Time-independent Dirichlet boundary conditions express the requirement that on the boundary of the region under consideration, the quantity of interest does not change with time. In the framework presented here, this is expressed mathematically by the following: If a voxel A lies on the boundary of the lattice, to calculate its population at the next time instant, instead of equation (7) simply apply Q_t + Δτ(A) = Q_t(A). Additionally, if a voxel is adjacent to the boundary, simply apply (7) by using the respective probabilities as they are calculated from the numerical integration of (3) or (5).

We note that in the case of tumor growth, some authors have also considered time-dependent, periodic Dirichlet boundary conditions [40]. This is also feasible in the proposed framework, and can be implemented as follows. For any boundary voxel A, at any time instant t, apply Q_t(A) = g_t, where g_t is the desired periodic function.

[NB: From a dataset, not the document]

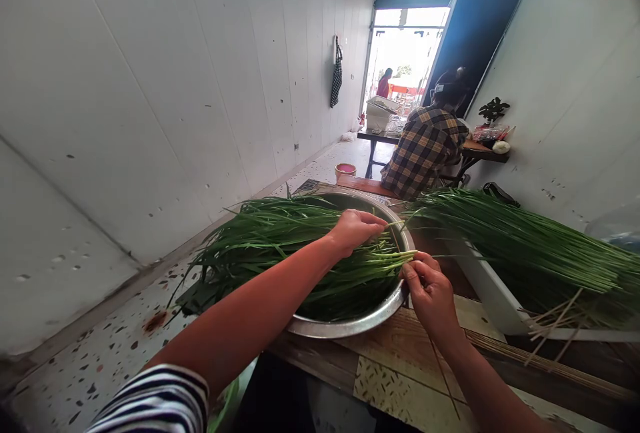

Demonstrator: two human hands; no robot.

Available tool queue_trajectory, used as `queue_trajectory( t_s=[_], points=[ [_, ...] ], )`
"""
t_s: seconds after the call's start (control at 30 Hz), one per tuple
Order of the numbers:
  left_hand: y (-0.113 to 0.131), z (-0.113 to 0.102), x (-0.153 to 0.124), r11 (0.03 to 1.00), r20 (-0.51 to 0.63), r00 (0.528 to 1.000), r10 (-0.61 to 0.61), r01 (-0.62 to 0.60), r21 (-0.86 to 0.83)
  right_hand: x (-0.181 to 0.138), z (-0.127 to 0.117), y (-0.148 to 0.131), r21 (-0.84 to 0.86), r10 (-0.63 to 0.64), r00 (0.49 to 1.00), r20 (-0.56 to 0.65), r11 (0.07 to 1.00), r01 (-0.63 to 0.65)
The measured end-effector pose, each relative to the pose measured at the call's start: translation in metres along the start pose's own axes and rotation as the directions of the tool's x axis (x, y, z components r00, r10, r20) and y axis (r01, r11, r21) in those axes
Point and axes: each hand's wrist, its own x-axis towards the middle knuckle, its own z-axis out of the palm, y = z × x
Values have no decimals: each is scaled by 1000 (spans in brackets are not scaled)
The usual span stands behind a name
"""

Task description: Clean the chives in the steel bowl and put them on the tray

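A wide metal basin (345, 330) holds a heap of long green garlic chives (270, 236), leaves hanging over its left side and pale stem ends toward the right. Above the basin's right part, my left hand (356, 228) is closed, pinching a chive stem at its fingertips. At the right rim, my right hand (431, 290) is closed on the pale ends of several chives. A thin bamboo skewer (445, 374) runs beneath this hand and appears gripped along with them; the fingers hide its middle.
On the right, a white tray (487, 286) bears a large chive bundle (545, 240) and loose bamboo skewers (555, 330). Everything rests on a wooden table (395, 346). A person in a plaid shirt (425, 146) sits ahead at another table; a pink-lined bucket (345, 170) stands on the floor.
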Motion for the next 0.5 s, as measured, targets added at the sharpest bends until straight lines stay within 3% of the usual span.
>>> queue_trajectory(
  t_s=[0.5],
  points=[
    [-9, -4, 4, 989, 30, 995, 99, -102, 110, -1, 0, -3, 11, 10, 1000, 5, 1000, -10]
  ],
)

Homogeneous Neumann boundary conditions express the requirement that the flux of the quantity of interest across the boundary of the region under consideration should be zero, i.e. the boundary is non-permeable. In terms of calculus this is expressed by the requirement, at any time instant and at any point of the boundary, the projection of the gradient of the quantity on the outward normal of the boundary at that point to be zero. In the stochastics literature, a non-permeable boundary within which a random motion takes place is often referred to as a reflecting boundary [81]. In the framework presented here, this is expressed mathematically as follows.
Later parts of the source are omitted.